**TASK DESCRIPTION**
For each line below that contains the word "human", make a copy.
○ ○ ○ ○
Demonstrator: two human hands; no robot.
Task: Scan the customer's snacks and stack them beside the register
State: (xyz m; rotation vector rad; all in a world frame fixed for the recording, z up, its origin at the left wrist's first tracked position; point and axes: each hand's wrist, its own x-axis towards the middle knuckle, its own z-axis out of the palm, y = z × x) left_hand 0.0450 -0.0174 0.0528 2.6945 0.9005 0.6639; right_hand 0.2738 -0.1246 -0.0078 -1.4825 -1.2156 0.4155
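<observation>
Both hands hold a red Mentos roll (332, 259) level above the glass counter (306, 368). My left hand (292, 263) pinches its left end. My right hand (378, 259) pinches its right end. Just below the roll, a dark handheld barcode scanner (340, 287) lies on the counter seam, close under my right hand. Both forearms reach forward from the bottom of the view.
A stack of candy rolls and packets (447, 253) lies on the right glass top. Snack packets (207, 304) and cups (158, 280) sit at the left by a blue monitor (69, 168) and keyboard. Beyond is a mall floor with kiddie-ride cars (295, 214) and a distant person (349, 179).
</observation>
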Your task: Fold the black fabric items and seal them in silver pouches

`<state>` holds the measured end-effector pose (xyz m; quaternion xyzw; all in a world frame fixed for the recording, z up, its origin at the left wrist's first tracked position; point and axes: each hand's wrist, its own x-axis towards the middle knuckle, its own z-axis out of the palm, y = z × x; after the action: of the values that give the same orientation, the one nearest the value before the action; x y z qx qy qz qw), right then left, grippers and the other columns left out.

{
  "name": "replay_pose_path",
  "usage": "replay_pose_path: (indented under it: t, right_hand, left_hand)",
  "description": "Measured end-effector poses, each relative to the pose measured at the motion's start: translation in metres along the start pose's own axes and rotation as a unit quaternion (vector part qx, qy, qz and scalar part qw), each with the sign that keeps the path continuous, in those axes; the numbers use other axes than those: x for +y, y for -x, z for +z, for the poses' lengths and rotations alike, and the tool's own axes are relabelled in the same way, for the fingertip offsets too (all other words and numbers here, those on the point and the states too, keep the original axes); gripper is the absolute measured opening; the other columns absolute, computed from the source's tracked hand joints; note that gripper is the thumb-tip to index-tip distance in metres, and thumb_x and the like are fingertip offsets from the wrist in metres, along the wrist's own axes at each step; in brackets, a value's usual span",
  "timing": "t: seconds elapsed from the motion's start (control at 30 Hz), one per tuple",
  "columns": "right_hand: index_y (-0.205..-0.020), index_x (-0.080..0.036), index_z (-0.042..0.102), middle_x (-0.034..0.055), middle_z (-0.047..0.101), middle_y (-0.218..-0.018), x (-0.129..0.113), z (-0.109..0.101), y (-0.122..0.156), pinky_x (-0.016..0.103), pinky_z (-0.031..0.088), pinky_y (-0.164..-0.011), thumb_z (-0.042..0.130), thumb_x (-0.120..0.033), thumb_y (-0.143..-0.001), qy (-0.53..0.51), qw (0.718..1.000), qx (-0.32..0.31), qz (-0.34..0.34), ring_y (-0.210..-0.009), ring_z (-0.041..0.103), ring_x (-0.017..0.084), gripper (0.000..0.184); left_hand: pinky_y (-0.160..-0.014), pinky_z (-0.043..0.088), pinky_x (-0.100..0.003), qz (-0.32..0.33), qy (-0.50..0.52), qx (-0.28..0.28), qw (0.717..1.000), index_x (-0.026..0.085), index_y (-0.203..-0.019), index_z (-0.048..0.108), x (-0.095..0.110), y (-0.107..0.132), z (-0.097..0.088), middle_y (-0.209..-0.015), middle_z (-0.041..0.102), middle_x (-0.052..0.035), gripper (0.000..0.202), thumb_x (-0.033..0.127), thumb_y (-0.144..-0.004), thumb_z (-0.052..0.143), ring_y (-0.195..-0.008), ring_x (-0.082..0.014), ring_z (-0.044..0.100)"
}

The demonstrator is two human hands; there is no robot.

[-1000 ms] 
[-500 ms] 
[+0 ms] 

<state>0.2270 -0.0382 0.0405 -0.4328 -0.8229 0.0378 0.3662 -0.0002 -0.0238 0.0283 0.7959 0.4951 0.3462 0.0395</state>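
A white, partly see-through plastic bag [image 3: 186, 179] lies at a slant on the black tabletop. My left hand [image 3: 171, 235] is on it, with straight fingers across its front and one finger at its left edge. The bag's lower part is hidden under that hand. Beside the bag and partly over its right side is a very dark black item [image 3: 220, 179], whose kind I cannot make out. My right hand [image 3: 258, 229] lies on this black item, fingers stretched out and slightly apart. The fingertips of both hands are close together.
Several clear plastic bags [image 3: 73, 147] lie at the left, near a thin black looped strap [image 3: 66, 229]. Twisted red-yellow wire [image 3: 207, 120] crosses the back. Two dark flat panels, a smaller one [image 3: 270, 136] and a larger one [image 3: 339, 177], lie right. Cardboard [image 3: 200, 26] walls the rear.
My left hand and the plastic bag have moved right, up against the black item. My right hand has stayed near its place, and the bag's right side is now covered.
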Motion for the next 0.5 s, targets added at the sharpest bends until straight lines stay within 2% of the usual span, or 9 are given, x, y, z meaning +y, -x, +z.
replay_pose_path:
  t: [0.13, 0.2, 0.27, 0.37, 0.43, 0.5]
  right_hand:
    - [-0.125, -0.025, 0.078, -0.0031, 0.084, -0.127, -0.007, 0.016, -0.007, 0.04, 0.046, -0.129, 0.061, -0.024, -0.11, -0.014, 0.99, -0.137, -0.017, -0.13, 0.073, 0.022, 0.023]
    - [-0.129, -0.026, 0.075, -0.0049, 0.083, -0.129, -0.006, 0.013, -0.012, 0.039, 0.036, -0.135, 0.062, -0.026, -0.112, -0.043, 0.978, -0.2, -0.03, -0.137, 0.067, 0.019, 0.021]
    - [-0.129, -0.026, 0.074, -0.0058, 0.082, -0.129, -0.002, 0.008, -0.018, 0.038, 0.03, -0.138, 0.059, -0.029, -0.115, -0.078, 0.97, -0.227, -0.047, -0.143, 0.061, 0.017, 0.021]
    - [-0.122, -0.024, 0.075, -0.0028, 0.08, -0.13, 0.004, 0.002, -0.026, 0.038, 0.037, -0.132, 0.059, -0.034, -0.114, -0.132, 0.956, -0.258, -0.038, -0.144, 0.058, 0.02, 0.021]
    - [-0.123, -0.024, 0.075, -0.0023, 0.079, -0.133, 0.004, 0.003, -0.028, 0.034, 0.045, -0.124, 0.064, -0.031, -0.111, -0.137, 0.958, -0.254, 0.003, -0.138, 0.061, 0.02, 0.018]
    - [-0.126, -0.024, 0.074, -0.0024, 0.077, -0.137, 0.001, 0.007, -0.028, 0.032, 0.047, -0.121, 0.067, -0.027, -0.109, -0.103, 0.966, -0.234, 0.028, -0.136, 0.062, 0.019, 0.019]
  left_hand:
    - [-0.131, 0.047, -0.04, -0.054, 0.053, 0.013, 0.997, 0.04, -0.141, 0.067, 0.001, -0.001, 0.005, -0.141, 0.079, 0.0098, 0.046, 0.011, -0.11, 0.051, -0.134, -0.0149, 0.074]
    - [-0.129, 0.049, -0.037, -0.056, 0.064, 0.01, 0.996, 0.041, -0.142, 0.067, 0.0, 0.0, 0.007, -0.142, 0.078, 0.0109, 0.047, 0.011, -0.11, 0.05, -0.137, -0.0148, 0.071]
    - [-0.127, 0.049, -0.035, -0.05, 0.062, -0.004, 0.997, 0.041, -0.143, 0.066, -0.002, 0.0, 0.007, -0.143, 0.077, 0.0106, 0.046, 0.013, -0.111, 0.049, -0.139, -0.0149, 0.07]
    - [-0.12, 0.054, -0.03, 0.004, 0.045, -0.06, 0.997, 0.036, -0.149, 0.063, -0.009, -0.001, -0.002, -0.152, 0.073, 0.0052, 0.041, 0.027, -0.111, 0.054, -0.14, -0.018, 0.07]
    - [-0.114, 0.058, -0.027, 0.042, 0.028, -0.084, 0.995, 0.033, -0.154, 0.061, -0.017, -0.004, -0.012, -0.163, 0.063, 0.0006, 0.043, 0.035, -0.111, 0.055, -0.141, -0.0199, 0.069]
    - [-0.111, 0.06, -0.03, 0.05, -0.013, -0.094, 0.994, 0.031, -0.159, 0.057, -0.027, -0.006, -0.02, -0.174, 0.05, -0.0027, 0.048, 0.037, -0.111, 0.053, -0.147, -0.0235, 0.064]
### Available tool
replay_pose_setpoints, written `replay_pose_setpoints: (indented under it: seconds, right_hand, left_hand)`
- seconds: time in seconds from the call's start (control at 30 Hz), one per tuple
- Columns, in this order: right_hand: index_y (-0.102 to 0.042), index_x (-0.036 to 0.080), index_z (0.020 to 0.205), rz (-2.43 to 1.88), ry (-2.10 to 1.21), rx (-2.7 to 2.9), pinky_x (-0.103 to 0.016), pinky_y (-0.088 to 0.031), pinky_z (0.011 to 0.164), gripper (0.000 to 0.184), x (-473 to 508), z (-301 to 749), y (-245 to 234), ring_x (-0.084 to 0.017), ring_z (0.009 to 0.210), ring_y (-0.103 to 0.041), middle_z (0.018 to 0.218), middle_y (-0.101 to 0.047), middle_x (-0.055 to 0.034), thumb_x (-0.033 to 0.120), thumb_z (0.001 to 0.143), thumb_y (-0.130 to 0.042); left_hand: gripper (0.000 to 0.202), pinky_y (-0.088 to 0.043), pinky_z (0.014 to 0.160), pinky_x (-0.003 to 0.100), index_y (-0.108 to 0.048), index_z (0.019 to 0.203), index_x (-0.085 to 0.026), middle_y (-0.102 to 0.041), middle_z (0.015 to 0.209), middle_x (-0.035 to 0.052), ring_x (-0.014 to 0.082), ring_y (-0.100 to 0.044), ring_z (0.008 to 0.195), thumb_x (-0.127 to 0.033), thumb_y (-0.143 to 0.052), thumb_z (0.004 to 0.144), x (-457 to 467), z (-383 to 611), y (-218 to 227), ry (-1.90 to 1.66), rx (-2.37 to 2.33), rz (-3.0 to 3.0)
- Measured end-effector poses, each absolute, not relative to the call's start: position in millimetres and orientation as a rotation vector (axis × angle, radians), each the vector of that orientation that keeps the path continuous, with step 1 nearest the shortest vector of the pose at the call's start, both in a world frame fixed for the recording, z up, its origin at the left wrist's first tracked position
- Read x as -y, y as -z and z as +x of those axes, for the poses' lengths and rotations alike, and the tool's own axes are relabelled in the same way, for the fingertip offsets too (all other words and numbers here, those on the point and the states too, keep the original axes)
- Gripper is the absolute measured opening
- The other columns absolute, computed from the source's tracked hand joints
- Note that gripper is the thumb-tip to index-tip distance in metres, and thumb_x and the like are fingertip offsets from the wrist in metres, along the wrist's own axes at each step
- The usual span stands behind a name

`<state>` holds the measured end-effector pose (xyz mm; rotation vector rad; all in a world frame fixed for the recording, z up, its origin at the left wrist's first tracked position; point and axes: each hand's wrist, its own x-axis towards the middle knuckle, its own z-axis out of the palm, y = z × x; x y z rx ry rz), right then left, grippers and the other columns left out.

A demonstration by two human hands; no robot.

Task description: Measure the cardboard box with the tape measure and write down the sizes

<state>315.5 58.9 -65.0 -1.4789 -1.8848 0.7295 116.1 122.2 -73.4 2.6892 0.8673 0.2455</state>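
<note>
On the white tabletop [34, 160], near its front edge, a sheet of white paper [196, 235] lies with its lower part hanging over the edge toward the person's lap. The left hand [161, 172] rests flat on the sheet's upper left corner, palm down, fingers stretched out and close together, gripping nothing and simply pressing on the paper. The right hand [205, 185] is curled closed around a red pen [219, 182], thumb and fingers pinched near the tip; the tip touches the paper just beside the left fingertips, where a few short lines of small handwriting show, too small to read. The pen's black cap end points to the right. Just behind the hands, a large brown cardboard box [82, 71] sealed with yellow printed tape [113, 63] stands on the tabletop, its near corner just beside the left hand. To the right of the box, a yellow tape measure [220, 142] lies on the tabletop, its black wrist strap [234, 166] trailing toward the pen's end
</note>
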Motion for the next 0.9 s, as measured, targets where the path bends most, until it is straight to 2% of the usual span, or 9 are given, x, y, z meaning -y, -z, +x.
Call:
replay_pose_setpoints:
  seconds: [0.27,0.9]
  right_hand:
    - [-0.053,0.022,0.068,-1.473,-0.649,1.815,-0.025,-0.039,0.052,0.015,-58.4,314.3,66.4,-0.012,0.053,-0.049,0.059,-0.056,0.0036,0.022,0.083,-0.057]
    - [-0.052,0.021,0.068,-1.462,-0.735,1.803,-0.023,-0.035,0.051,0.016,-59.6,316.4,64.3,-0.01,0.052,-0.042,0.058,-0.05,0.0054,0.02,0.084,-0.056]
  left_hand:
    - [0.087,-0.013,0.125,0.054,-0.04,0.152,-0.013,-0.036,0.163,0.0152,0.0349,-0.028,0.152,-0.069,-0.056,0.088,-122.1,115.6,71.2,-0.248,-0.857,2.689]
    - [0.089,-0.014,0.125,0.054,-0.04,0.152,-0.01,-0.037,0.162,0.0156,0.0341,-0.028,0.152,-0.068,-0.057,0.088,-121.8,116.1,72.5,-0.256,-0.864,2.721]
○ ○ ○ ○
**ANSWER TO THE PROBLEM**
Demonstrator: two human hands; no robot.
The demonstrator is two human hands; there is no robot.
A demonstration by two human hands; no robot.

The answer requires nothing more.